Determinazione dell'età
La determinazione dell’età è un altro problema spinoso per gli antropologi. Il problema è meno grande se bisogna determinare l’età di un bambino piuttosto che quella di un adulto. Tenendo sempre presenti le tabelle caratteristiche di ogni popolazione, gli elementi maggiormente utilizzati nel calcolo dell’età sono i denti (nei bambini).
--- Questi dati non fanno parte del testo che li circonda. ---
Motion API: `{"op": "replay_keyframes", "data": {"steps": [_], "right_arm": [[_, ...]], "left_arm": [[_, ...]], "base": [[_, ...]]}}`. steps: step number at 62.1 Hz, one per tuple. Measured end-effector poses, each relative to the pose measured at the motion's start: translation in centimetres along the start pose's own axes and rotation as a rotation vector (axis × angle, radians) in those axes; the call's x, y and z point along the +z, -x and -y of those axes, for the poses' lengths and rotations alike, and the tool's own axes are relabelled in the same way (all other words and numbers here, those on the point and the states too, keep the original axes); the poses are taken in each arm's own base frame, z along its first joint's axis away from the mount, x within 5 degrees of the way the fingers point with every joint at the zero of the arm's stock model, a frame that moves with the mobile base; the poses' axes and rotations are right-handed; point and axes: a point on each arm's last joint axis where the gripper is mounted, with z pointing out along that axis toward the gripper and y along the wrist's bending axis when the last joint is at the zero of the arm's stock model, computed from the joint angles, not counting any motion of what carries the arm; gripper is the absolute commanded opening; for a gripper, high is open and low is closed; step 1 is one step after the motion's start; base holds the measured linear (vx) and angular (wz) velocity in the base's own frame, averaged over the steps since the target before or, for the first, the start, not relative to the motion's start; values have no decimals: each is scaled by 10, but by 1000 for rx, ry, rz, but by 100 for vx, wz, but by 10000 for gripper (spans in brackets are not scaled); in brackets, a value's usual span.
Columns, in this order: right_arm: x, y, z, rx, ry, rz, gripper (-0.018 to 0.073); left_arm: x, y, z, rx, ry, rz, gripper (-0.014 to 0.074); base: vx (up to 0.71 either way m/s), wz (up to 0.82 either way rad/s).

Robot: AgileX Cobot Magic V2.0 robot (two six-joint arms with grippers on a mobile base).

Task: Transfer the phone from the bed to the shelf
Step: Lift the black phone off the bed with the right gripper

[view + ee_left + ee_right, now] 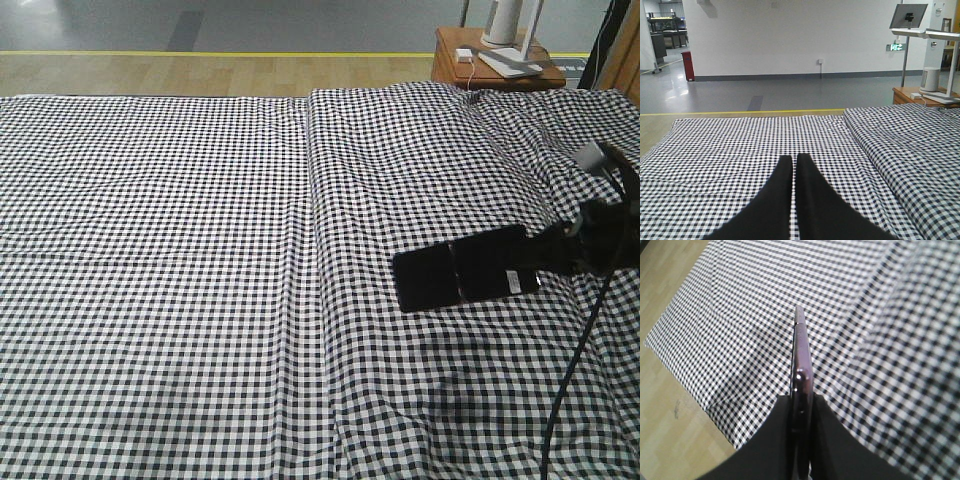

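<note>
The phone (460, 268), a glossy black slab, hangs flat a little above the right half of the bed (180, 250), casting a faint shadow on the sheet. My right gripper (524, 276) is shut on its right end. In the right wrist view the phone (801, 352) shows edge-on, pinkish and shiny, clamped between the right gripper (802, 400) fingers over the bed (880, 315). My left gripper (793, 158) is shut with nothing in it, low over the bed (715, 145). The shelf is out of view.
A reddish-brown side table (480, 60) carrying white items stands past the bed's far right corner; the side table (912, 94) also shows from the left wrist. A fold ridge (310, 250) runs down the bed. Wooden floor (670, 405) lies beyond the bed's edge.
</note>
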Motion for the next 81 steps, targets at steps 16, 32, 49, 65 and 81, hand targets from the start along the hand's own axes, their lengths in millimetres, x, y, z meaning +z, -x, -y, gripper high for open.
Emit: {"op": "replay_keyframes", "data": {"steps": [16, 32, 49, 65, 81], "right_arm": [[-13, 24, -99, -285, 39, 18, -4], [-11, 21, -176, -473, 154, -10, -4], [9, 12, -219, -541, 285, -79, -3], [22, 3, -246, -598, 378, -131, -3], [23, 2, -248, -600, 387, -137, -3]], "left_arm": [[0, 0, 0, 0, 0, 0, 1], [0, 0, 0, 0, 0, 0, 1], [0, 0, 0, 0, 0, 0, 1], [0, 0, 0, 0, 0, 0, 1], [0, 0, 0, 0, 0, 0, 1]], "base": [[0, 0], [0, 0], [0, 0], [0, 0], [0, 0]]}}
Un altro elemento, anche se meno attendibile, è lo studio delle ossa lunghe anche se, nei bambini, queste risentono molto delle situazioni ambientali e di fattori di stress, rischiando di falsare i risultati. Negli adolescenti si preferisce utilizzare, nel calcolo dell’età, il grado di saldatura delle epifisi. Fenomeno che dura mediamente un paio d’anni. Negli adulti è tutto molto più complesso dato che, le uniche modificazioni che intervengono sull’apparato osteo-articolare, sono di tipo degenerativo e quindi risentono di fattori ambientali e dal tipo di lavoro compiuto. Una delle zone ritenute più attendibili nel calcolo dell’età di morte, è la sinfisi pubica che nella fascia d’età compresa fra i 26 ed i 68 anni subisce diverse modificazioni, distinte in 5 fasi. Anche l’usura dentaria può essere importante nel calcolo dell’età, tenendo però sempre presente il tipo di alimentazione in uso, e l’eventuale utilizzo strumentale dei denti. Un altro metodo per la determinazione dell’età è la misurazione della spongiosa nell’epifisi prossimale omerale e femorale, che tende a diminuire di spessore dall’interno dell’osso verso l’esterno. L’unica pecca di questo sistema è che l’analisi è di tipo distruttivo per il campione. Uno dei sistemi ormai poco in uso è quello del calcolo del grado di chiusura delle suture craniche. È ovvio che, potendo avere a disposizione maggiori elementi, fra quelli indicati, il calcolo dell’età sarà più preciso e parleremo, in questo caso, di metodo combinato.
Studio dei denti
Lo studio dei denti è molto importante è ciò è riconducibile ad alcune loro caratteristiche. Prima su tutte la loro conservabilità (rappresentano il 95% dei reperti fossili di vertebrati), in secondo luogo risentono moltissimo del controllo genetico e risentono solo moderatamente dei fattori esterni. Registrano con lievi modificazioni eventuali turbamenti dello sviluppo e, in fine, rappresentando l’inizio del canale alimentare, rivelano composizione e consistenza degli alimenti utilizzati nella dieta dell’individuo.